● YOUR GOAL: Report every line below that carries the word "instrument".

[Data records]
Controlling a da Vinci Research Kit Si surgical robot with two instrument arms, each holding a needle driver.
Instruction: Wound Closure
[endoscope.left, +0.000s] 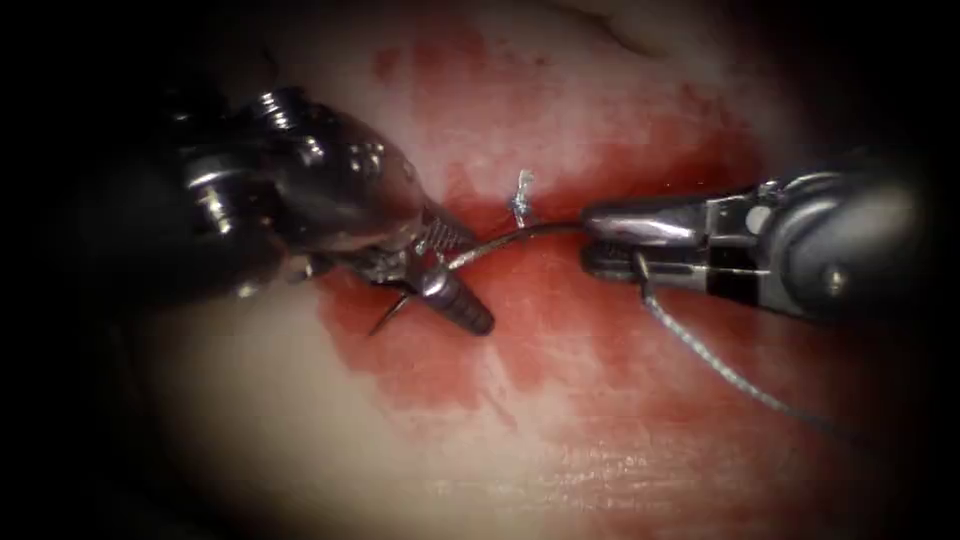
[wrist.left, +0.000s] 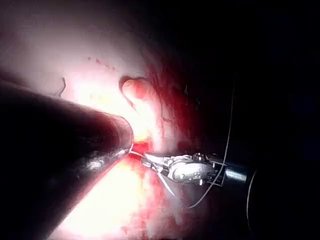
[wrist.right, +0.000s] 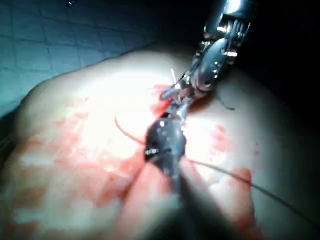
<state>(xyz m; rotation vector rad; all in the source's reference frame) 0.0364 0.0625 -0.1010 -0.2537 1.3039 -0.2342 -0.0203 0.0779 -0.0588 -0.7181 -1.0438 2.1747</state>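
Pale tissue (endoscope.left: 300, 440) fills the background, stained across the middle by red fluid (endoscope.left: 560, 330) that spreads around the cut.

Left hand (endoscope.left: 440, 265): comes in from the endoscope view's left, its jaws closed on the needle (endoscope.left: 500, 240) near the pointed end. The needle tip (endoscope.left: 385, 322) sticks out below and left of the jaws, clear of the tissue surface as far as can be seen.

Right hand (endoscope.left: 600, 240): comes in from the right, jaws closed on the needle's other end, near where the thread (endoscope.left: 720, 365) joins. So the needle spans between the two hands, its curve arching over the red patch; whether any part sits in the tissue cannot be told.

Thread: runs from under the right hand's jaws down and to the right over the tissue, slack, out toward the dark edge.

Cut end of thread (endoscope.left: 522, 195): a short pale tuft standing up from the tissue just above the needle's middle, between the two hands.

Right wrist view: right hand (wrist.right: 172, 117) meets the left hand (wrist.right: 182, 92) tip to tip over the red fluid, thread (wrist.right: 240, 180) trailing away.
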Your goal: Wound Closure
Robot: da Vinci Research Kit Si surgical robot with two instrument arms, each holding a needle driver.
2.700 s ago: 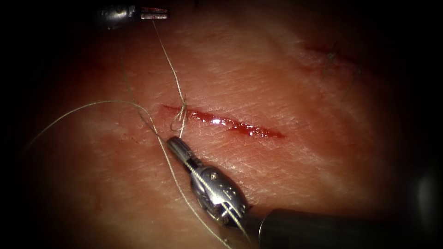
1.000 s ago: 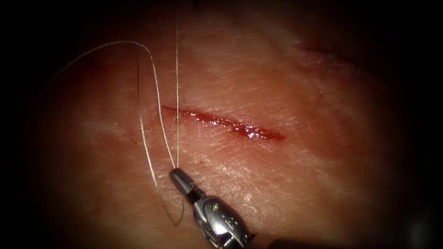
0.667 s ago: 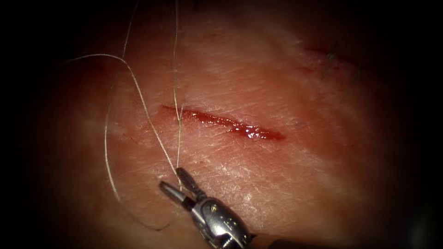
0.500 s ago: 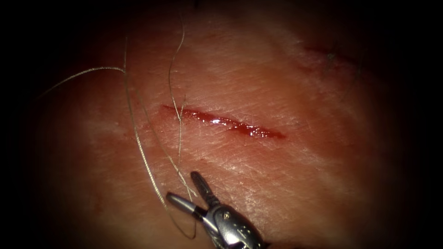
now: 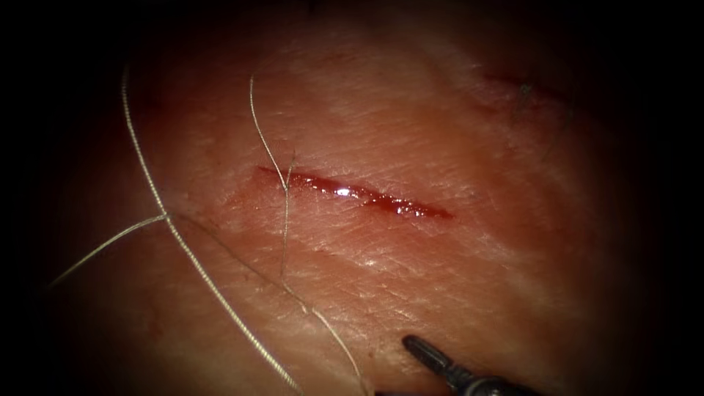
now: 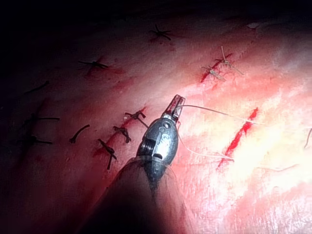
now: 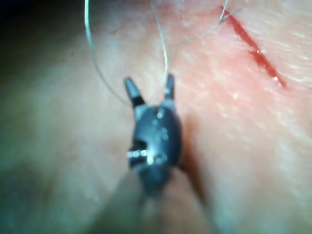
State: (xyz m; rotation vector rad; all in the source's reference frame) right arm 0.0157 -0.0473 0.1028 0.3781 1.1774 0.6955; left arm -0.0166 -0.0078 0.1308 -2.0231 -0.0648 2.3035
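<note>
Right wrist view puts the right tool (image 7: 148,90) with its jaws spread in a V and nothing held between them; a strand of thread (image 7: 163,53) hangs slack just beyond the tips, near one jaw, whether touching it I cannot tell. Ahead of the jaws and off to one side lies the cut (image 7: 256,51) in the tissue (image 7: 243,146), wet with red fluid. On the endoscope view the right tool (image 5: 425,352) sits near the bottom edge, well short of the cut (image 5: 352,194); thread (image 5: 282,220) runs from the cut's left end down toward it, and longer loops lie further left. Left wrist view shows the left tool (image 6: 174,106) with jaws closed on the thread (image 6: 209,111), which leads to the cut (image 6: 239,136). Where the needle is I cannot tell.
</note>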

● RESULT OF THIS TASK:
Controlling a da Vinci Research Kit Si surgical robot with two instrument arms, each holding a needle driver.
Robot: da Vinci Research Kit Si surgical robot with two instrument arms, each holding a needle driver.

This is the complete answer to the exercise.